Lorsqu’on combine l’efficacité moins grande des Alouettes au manque d’exécution, on en vient à constater que les Bombers ont commencé, en moyenne, à leur propre ligne de 51, tandis que les Alouettes reprenaient possession en moyenne à leur ligne de 35.

Pour mettre le tout en perspective, supposons que les deux équipes obtiennent deux premiers jeux sur une séquence offensive  donnée. À partir du 51, c’est très faisable d’ajouter trois points au compteur. Mais à partir du 35, c’est un botté de dégagement quasi assuré.

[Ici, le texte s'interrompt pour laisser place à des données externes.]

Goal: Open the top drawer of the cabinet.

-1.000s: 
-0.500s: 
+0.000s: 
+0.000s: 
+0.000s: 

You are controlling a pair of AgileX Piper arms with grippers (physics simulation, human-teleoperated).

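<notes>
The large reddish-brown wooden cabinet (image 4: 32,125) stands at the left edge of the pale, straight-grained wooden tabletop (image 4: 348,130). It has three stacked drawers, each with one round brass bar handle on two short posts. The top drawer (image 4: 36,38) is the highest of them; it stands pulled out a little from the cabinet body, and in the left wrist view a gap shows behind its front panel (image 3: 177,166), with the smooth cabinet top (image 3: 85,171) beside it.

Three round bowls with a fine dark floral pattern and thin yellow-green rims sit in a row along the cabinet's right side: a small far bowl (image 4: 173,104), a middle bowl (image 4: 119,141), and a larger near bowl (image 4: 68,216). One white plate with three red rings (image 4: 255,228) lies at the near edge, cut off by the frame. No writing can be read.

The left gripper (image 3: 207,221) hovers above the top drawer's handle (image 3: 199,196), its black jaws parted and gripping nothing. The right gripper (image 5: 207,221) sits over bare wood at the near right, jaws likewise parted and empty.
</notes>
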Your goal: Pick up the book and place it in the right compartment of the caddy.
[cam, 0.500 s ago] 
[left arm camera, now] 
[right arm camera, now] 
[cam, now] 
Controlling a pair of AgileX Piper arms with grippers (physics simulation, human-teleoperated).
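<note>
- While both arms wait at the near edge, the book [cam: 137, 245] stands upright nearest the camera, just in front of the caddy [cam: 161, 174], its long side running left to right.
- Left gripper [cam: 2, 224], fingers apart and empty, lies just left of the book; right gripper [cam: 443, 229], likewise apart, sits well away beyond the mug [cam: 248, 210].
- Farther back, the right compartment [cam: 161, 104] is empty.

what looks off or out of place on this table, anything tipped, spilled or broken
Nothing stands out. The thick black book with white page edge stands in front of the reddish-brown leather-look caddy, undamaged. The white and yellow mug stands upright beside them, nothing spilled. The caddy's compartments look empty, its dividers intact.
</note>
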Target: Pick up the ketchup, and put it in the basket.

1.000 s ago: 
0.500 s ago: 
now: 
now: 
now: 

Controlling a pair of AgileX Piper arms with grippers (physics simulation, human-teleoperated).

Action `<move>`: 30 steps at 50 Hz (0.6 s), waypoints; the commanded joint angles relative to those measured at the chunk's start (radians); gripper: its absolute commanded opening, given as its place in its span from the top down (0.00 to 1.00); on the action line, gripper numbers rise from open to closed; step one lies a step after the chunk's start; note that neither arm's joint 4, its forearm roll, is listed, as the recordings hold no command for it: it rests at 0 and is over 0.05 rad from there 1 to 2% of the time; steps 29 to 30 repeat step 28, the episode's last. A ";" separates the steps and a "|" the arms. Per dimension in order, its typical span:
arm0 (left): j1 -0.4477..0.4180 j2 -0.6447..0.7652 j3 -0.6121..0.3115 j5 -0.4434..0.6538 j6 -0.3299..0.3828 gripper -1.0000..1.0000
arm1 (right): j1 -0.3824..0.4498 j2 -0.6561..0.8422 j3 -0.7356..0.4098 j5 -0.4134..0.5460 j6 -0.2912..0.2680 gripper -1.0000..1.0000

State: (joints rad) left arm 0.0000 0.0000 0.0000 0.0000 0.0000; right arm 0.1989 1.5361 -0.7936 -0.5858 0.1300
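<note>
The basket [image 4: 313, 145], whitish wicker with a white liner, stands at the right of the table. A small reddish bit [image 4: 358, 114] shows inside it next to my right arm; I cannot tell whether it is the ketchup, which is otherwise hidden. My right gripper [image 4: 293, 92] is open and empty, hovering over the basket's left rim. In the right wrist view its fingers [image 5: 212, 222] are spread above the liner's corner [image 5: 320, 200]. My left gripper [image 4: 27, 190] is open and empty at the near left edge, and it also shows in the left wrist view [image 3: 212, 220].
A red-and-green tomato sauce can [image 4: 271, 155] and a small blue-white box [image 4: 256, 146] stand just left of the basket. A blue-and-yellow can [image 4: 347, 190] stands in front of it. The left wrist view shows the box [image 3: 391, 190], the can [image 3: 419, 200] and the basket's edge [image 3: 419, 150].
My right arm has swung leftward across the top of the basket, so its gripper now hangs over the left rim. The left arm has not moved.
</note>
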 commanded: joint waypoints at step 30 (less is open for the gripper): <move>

La différence est considérable et le jeu du positionnement a favorisé Winnipeg.

Pénalités et revirements

J’ai tendance à m’attarder longuement aux pénalités, au ratio des revirements et aux jeux explosifs afin d’expliquer l’histoire du match. Et bien au quatrième quart, on peut vraiment dire que Winnipeg a eu le dessus dans ces aspects.

Dans les 12 dernières minutes, les Alouettes ont commis deux revirements; les Bombers aucun. Pas moins de sept pénalités ont été décernées aux locaux, une seule aux visiteurs. Et quant aux jeux explosifs, je n’en ai recensé aucun de part et d’autre. Sauf que cela me permet d’établir un lien avec  l’indiscipline, car certaines des plus importantes avancées des Bombers en fin de match ont été réussies gracieuseté des pénalités appelées contre les Als, notamment celle de 15 verges à l’endroit de Chip Cox et celle de 25 verges contre John Bowman.

C’est d’ailleurs le seul reproche qu’on peut émettre envers les membres de l’unité de Noel Thorpe. Dans une bataille défensive où tu ne peux rien donner, ça change la dynamique.

Je sais que la situation est frustrante pour la défense car elle reçoit très peu d’appui de l’attaque. Trop souvent, tout repose sur elle. De plus, la ligne offensive des Bombers est physique et reconnue pour flirter avec la limite de la légalité. Je ne peux qu’imaginer tout ce qui se disait entre les deux clans dans les tranchées. Mais au final, c’est inadmissible de perdre ainsi son sang-froid et d’ouvrir tout grand la porte à ses rivaux quand il y a encore une possibilité bien réelle de gagner le match.

D’ailleurs, j’aborderai plus en détails dans une deuxième chronique le fléau que représente l’indiscipline dans l’environnement des Alouettes cette saison et l’importance d’y remédier.